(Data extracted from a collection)
□ □ □ □ □

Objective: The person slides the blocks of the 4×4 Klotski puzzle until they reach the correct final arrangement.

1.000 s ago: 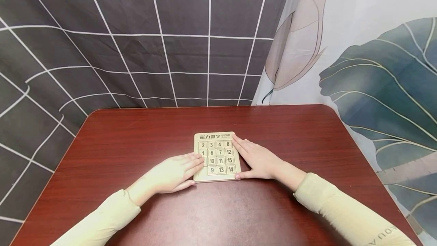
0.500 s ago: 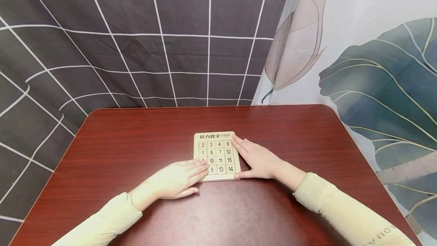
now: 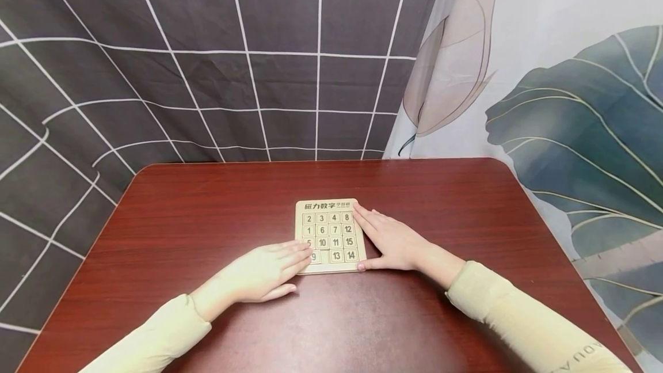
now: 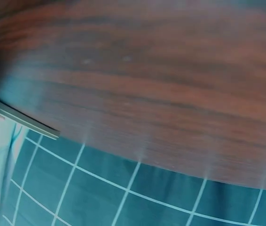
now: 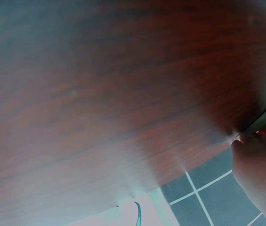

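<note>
A pale number slide puzzle point(image 3: 331, 267) lies flat on the table, with printed characters along its top and rows of numbered tiles. My left hand point(image 3: 264, 271) lies over its lower left with fingers extended, fingertips touching the 9 tile point(image 3: 314, 257) and partly covering the 5 tile. Right of the 9, the bottom row has a gap before the 13 tile point(image 3: 336, 255). My right hand point(image 3: 396, 242) rests along the right edge, fingers near the top corner and thumb at the bottom corner. In the left wrist view, the puzzle's edge point(image 4: 25, 120) shows side-on.
The puzzle is near the middle of a reddish-brown wooden table point(image 3: 207, 200). Behind the table hangs a dark cloth with a white grid point(image 3: 285, 79); a pale curtain with leaf prints point(image 3: 585, 114) hangs to the right.
The 9 tile has slid left into the bottom-left space, so the gap is now in the second column. My left hand moved right, then slightly back left. My right hand stays put.
</note>
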`<action>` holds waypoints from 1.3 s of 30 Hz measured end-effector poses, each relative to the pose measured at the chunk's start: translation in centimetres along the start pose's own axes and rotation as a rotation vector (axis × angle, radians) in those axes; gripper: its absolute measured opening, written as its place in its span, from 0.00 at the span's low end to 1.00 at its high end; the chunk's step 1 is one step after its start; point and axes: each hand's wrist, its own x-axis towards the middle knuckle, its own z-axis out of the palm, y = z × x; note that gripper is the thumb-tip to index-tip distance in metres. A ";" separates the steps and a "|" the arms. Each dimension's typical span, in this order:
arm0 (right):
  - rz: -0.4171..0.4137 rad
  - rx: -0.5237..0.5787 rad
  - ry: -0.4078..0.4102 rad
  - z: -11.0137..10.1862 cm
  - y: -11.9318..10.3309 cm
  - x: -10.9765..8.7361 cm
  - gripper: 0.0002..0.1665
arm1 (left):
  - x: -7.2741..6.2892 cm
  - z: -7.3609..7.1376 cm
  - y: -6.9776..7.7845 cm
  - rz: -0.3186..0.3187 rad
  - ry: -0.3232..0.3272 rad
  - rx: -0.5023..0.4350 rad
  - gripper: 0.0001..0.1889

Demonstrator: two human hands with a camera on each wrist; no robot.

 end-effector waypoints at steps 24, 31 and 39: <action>-0.001 0.000 0.017 0.2 0.1 -0.1 0.69 | 4.0 0.1 0.2 -0.010 -0.075 -0.059 0.34; -0.011 -0.002 0.033 0.1 0.1 -0.1 0.69 | 3.7 0.3 0.3 -0.012 -0.098 -0.046 0.33; -0.001 0.006 0.019 0.0 0.0 -0.1 0.69 | 2.0 0.0 0.0 -0.006 -0.065 -0.027 0.32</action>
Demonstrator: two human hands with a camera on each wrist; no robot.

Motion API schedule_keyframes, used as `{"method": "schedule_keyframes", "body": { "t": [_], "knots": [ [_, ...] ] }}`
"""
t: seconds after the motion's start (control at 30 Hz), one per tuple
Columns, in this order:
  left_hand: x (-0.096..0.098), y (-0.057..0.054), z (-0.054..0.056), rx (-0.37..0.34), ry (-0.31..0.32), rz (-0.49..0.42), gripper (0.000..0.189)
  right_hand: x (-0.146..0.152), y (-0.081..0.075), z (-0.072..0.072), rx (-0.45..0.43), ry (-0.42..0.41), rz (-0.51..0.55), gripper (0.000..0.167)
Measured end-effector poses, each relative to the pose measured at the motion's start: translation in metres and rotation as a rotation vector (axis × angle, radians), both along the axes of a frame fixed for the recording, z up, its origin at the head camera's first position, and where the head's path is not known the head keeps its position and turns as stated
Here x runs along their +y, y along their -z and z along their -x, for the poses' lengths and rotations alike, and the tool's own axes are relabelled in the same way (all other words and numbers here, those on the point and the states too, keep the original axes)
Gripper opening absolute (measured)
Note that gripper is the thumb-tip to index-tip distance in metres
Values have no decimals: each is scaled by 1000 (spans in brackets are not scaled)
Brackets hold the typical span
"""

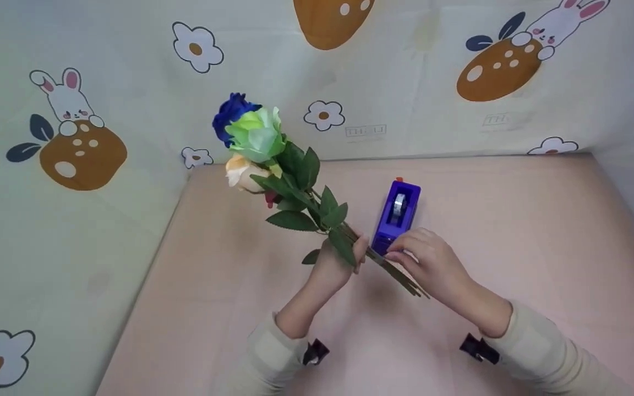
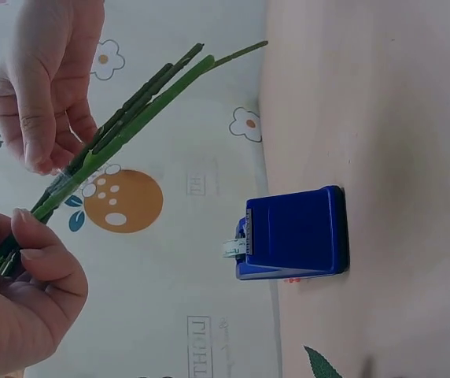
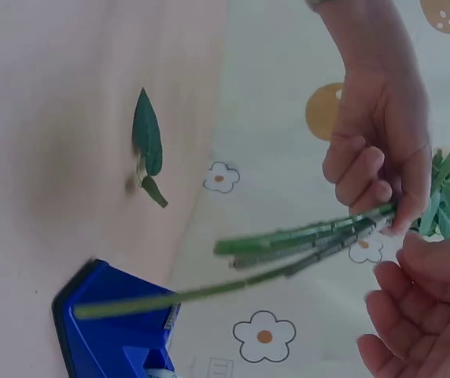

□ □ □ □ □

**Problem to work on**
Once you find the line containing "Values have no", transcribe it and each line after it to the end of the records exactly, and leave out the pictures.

**Exercise solution**
Values have no decimals: each is scaled by 1000 (spans in brackets are not scaled)
Brackets hold the typical span
"""

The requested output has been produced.